Drugs aren’t the answers for your semester finals
December 8, 2013
Finals are coming up and essays are due and the energy reserves are a little low, so you pop a few pills just to perk you up enough to plow through to the end. It can’t hurt much, right?
The truth of the matter is it can and will hurt in the long run.
According to the Clinton Health Matters Initiative more people died of drug overdoses than died in car accidents in 2012, making prescription drug misuse the third leading cause of accidental death in the United States.
Statistics from CHMI show that every 19 minutes one person in the U.S. dies from a drug overdose, with prescription painkiller overdoses killing more than those involving heroin and cocaine combined.
It’s easy to think that taking a few pills won’t do anything in the long run because they can be prescribed by a doctor, therefore they must be safe.
The National Institute on Drug Abuse defines prescription drug abuse as “the intentional use of a medication without a prescription; in a way other than as prescribed; or for the experience or feeling it causes.”
All drugs are chemicals that are put into your body to alter something that is occurring within, and anything that alters such delicate systems has the potential to be fatal if overdone.
I’ve never overused prescription pills or taken pills prescribed to others, but in recent years I had an issue with overdependence and overuse of over-the-counter painkillers.
I would get a bit of a headache and pop a pill.
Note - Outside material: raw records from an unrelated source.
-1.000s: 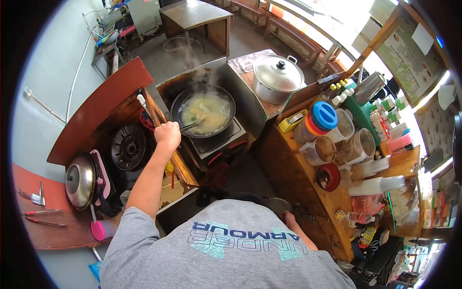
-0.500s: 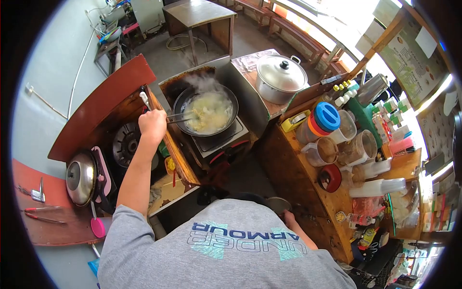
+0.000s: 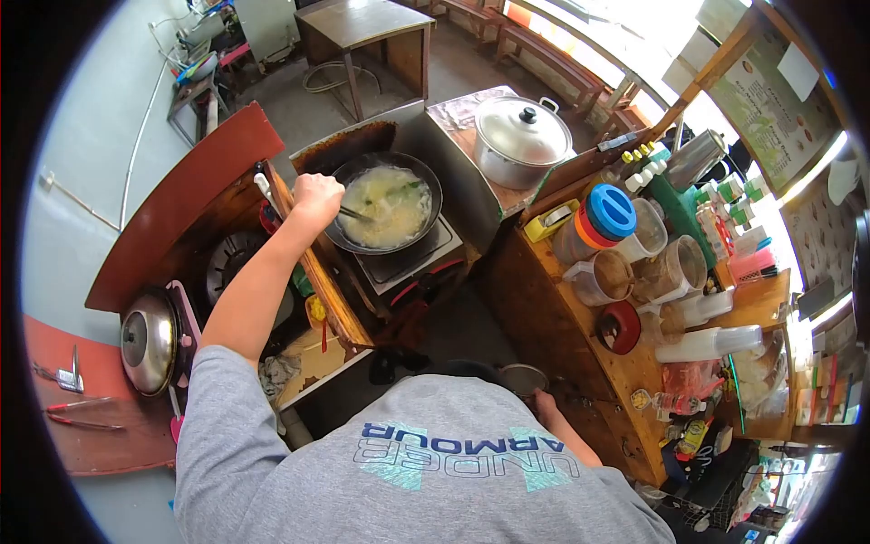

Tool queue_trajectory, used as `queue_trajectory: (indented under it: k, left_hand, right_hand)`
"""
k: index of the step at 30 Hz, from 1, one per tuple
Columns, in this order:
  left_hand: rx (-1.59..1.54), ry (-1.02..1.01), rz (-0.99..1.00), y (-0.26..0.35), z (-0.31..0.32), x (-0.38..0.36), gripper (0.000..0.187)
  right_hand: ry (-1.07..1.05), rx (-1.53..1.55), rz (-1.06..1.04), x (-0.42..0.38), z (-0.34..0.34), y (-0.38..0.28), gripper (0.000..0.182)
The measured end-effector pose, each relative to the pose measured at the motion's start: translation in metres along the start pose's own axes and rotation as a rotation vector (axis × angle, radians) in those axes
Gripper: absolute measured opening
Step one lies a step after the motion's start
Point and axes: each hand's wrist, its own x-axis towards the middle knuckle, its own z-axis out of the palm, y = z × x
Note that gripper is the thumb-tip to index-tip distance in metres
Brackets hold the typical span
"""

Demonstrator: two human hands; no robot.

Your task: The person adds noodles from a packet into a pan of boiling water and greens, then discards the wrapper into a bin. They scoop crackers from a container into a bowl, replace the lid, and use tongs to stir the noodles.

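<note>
My left hand [image 3: 317, 198] is closed around a pair of thin metal tongs [image 3: 355, 214]. Their tips reach into a dark wok [image 3: 433, 208] and are hidden in what is cooking. Pale broth with noodles and green leaves [image 3: 390, 207] fills the wok, which stands on a stove [image 3: 415, 258]. Low on the right, my right hand [image 3: 546, 405] is closed at the edge of a round metal pan or bowl [image 3: 523, 379]. My shirt covers part of that vessel, and its contents cannot be made out.
A large lidded pot [image 3: 524, 140] stands right of the stove. The wooden counter [image 3: 580, 363] bears plastic tubs, a blue-lidded jug [image 3: 605, 218] and cups [image 3: 711, 344]. At left are a wooden partition [image 3: 331, 295], a lidded pan [image 3: 149, 340] and red-handled tongs [image 3: 82, 412].
My left hand has moved right and up, nearer the wok, with the tongs. The broth is stirred about, green leaves show at its right, and less steam rises. My right hand stays put.
</note>
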Motion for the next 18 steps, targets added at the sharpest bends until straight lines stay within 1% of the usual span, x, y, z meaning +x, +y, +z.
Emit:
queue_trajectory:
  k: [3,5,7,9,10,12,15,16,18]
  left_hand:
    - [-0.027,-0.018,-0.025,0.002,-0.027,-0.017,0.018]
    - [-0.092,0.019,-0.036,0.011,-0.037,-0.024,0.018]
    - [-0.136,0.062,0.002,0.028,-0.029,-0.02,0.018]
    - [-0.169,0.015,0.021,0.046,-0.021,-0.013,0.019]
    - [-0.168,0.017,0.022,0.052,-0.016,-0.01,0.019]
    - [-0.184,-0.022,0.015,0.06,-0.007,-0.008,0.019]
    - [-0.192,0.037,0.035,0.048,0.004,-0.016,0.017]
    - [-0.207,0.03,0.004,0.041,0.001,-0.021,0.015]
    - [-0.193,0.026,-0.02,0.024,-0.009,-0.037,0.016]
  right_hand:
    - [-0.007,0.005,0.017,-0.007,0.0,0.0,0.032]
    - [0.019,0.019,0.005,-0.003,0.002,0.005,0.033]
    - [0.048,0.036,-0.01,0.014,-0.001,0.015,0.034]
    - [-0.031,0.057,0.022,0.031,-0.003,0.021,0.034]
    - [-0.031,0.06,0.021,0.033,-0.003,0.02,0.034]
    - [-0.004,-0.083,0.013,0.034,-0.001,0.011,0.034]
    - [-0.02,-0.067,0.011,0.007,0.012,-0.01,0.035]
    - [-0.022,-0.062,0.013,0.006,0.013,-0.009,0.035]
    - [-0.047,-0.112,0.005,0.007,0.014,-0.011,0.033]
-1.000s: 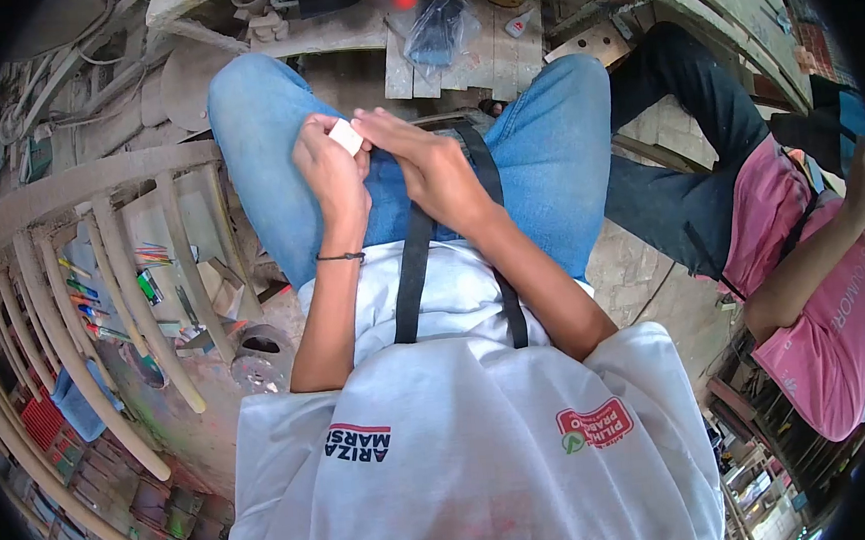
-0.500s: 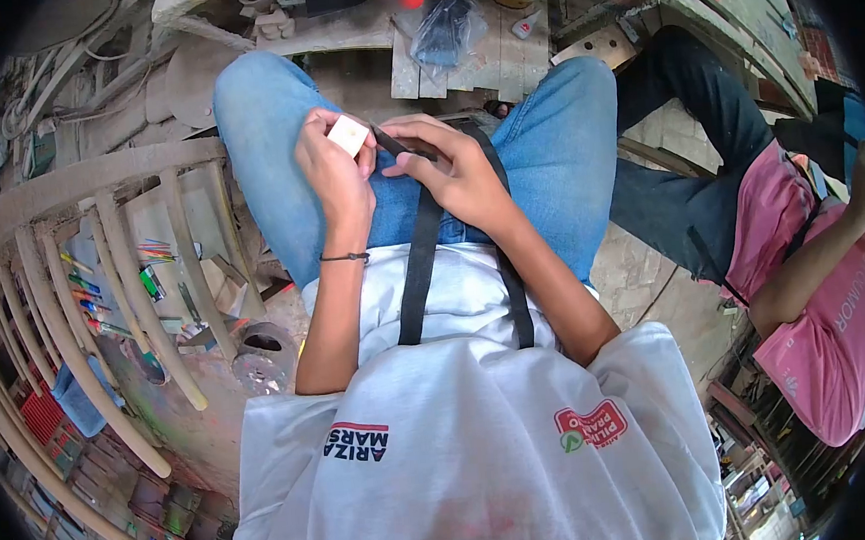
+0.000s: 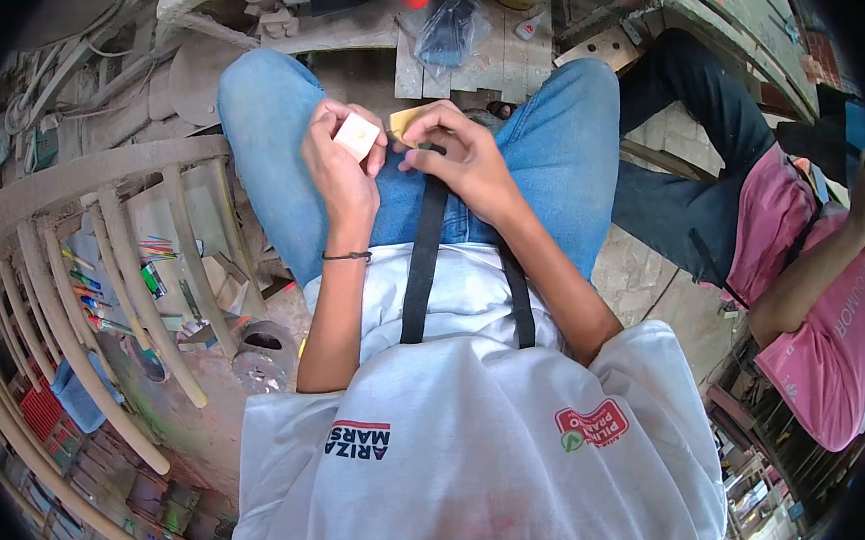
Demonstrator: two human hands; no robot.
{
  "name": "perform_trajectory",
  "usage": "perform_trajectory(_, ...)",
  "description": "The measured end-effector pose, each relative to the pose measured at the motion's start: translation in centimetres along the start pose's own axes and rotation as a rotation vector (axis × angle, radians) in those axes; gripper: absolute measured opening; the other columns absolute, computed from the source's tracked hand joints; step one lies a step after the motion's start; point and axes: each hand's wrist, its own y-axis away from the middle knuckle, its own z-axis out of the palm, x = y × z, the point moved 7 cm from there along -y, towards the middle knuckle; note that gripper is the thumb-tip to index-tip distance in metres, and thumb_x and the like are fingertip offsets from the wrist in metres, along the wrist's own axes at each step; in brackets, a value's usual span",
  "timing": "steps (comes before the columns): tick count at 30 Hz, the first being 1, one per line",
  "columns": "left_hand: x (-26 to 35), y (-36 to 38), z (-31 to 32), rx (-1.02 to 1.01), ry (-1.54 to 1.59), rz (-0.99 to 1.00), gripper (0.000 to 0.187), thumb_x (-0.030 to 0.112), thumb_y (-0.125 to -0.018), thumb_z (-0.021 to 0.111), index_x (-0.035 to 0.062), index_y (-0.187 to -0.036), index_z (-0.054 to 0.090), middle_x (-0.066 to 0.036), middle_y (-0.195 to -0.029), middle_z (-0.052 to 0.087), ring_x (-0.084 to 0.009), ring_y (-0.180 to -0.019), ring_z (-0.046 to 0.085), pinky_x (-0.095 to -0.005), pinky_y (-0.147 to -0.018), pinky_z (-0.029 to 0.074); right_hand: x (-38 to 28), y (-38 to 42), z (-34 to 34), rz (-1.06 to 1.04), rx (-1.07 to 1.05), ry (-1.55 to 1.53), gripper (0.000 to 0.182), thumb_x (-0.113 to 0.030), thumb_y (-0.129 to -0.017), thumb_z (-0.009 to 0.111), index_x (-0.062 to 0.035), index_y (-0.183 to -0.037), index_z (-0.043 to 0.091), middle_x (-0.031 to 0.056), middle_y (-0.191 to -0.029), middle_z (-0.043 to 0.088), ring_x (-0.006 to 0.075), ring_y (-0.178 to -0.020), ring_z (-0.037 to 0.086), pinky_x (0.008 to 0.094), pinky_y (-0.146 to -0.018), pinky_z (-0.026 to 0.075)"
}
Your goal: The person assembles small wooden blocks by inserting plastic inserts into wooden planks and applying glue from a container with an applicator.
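Note:
My left hand, above my left thigh, is closed around a small pale block with a square face turned up. Just to its right, my right hand pinches a small piece of sandpaper between thumb and fingers. The sandpaper shows a tan face, and a dark part lies near the thumb. A narrow gap separates the sandpaper from the block. Both hands are over my lap, between my knees in blue jeans.
A low wooden bench ahead carries a dark item in a clear plastic bag. A wooden slatted rack stands at left, with pens beyond its slats. At right sits a person in a pink shirt.
The sandpaper has turned from its dark side to its tan face and has shifted up and slightly right. My left hand has moved slightly right with the block.

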Motion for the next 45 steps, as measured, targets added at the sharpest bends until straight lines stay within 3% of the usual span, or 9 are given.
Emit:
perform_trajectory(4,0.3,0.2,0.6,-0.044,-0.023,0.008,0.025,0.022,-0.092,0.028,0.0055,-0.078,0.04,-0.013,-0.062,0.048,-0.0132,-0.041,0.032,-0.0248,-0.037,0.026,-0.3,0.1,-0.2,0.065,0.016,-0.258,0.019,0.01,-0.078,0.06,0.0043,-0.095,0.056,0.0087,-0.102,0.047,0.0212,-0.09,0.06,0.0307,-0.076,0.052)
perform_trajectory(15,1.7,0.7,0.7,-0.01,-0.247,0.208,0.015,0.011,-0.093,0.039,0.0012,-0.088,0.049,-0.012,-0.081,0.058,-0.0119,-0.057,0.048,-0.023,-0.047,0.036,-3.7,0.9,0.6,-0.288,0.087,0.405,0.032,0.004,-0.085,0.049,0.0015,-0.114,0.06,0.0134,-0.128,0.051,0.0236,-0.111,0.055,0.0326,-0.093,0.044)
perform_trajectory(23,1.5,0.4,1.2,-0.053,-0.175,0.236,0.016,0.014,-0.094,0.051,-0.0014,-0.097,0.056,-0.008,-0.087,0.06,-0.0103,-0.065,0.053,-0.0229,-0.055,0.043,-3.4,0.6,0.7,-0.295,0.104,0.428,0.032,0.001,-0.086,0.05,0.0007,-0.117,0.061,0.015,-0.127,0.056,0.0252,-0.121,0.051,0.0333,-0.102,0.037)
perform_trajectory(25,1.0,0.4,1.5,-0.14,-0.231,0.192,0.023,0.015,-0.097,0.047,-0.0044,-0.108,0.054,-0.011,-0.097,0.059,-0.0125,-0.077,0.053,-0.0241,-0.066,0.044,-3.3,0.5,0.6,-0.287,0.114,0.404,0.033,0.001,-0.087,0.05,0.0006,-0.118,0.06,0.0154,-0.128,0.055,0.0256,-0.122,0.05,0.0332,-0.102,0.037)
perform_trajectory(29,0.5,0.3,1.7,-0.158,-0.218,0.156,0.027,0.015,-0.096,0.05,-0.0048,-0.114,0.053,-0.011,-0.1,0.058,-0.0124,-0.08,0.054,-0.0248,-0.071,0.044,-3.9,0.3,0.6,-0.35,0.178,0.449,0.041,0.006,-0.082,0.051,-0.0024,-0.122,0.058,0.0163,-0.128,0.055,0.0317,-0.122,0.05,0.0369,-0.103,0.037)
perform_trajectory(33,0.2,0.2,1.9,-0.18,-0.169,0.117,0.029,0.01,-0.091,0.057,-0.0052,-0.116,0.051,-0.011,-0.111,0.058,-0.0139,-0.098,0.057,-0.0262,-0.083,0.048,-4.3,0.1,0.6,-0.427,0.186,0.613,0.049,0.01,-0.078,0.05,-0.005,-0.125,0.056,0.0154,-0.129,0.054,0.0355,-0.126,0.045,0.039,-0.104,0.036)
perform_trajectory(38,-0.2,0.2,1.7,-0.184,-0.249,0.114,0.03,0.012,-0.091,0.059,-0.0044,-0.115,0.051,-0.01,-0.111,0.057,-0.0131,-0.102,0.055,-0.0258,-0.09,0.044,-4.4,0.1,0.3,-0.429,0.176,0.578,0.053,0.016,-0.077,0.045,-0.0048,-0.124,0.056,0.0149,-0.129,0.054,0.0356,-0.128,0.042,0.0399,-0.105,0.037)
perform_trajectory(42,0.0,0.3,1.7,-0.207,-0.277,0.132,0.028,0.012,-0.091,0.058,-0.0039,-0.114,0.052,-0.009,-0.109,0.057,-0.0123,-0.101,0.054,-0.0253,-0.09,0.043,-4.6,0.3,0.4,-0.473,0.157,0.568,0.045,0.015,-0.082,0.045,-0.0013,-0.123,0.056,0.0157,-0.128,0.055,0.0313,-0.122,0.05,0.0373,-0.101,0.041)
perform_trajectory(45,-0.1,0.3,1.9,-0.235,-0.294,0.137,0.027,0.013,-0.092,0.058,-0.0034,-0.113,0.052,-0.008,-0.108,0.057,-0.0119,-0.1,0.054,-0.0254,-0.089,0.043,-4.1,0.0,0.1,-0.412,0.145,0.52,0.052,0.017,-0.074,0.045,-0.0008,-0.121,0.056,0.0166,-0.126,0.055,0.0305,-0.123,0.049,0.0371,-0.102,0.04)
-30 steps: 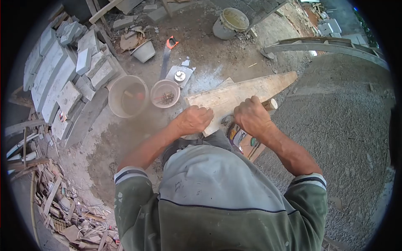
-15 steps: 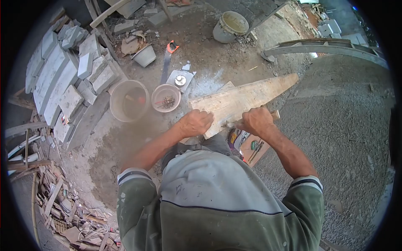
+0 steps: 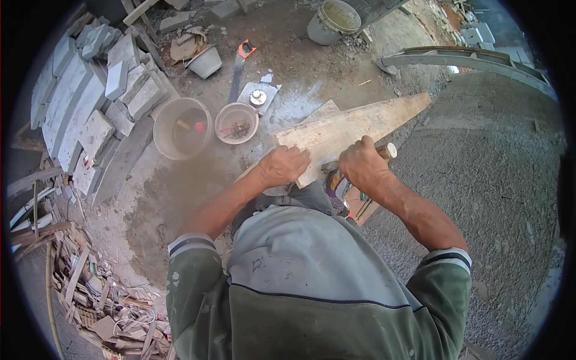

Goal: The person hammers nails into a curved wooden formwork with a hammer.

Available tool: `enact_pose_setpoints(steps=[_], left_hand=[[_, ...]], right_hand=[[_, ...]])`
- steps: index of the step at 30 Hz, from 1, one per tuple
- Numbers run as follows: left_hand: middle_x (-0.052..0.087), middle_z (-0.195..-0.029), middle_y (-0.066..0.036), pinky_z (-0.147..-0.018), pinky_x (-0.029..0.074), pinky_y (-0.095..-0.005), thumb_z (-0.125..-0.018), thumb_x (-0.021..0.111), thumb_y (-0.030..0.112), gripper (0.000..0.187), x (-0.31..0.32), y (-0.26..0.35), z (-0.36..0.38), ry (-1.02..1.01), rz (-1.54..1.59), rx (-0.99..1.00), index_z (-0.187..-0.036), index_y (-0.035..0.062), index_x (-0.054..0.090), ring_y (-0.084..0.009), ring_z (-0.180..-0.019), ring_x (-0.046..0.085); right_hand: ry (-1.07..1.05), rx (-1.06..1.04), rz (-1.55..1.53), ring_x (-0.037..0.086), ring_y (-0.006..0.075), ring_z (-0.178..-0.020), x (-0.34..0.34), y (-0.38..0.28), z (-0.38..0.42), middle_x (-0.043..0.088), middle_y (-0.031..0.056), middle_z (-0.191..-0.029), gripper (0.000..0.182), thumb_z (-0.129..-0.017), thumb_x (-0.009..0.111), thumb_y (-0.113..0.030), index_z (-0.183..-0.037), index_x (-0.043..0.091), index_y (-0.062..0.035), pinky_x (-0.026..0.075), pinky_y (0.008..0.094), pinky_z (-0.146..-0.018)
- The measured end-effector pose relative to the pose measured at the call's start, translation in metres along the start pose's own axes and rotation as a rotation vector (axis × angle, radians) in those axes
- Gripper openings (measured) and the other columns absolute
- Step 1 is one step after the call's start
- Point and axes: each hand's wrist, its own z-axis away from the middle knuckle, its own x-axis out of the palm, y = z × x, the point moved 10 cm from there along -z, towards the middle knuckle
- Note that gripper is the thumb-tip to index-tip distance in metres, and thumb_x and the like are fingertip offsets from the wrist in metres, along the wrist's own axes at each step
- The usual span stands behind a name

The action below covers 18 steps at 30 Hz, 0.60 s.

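A long, rough wooden board (image 3: 366, 122) lies at a slant in front of the body, its narrow end pointing to the upper right. My left hand (image 3: 284, 166) is closed on the board's near left edge. My right hand (image 3: 363, 164) is wrapped round the handle of a hammer-like tool (image 3: 387, 150); the rounded handle end sticks out to the right and the metal head shows left of the fist, close to the board's near edge. Part of the tool is hidden under the fingers.
A round basin (image 3: 182, 128), a small bowl (image 3: 237, 123) with small pieces and a handsaw (image 3: 241, 71) are on the ground ahead. A bucket (image 3: 333, 21) stands farther off. Blocks (image 3: 96, 135) are stacked left, above scrap wood (image 3: 114, 312).
My right hand and the tool have shifted slightly left and up, apart from the board's edge. The view has tilted a little, and the basin and bowl sit higher in it.
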Motion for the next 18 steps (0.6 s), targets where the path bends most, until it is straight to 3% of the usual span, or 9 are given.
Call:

Back hurt a bit from my slightly curved spine, I’d pop a pill. The bottle said to take no more than six in a day and I’d end up taking eight.
It got to a point where I was popping the pills almost out of habit rather than any necessity. I perceived that I needed them to ‘feel better’ in some way, even if I knew that in reality I shouldn’t be doing that.
Eventually my doctor told me I could not take the pills anymore because the levels of the drugs within them was high enough in my blood work that it was potentially dangerous if I continued on that path.
That was just from your generic store brand and name brand Acetaminophen Tylenol-like pain killers. Imagine what would happen if you started to do that with stuff like Vicodin or Percocet.
College students are affected in greater quantities than the rest of the population when it comes to the tragedy of prescription drug overuse. Between 1993 and 2005 the use of opioids such as Vicodin, Oxycontin and Percocet by college students increased by 343 percent and the use of stimulants like Ritalin or Adderall increased by 93 percent, according to CHMI.
When there is caution about pills it is not to get rid of them all together. There are reasons for all of those medicines and they help greatly when used with care and respect.
The bottom line is be careful with everything you put into your body. Damaging your long term health for a perceived short term gain isn’t worth it.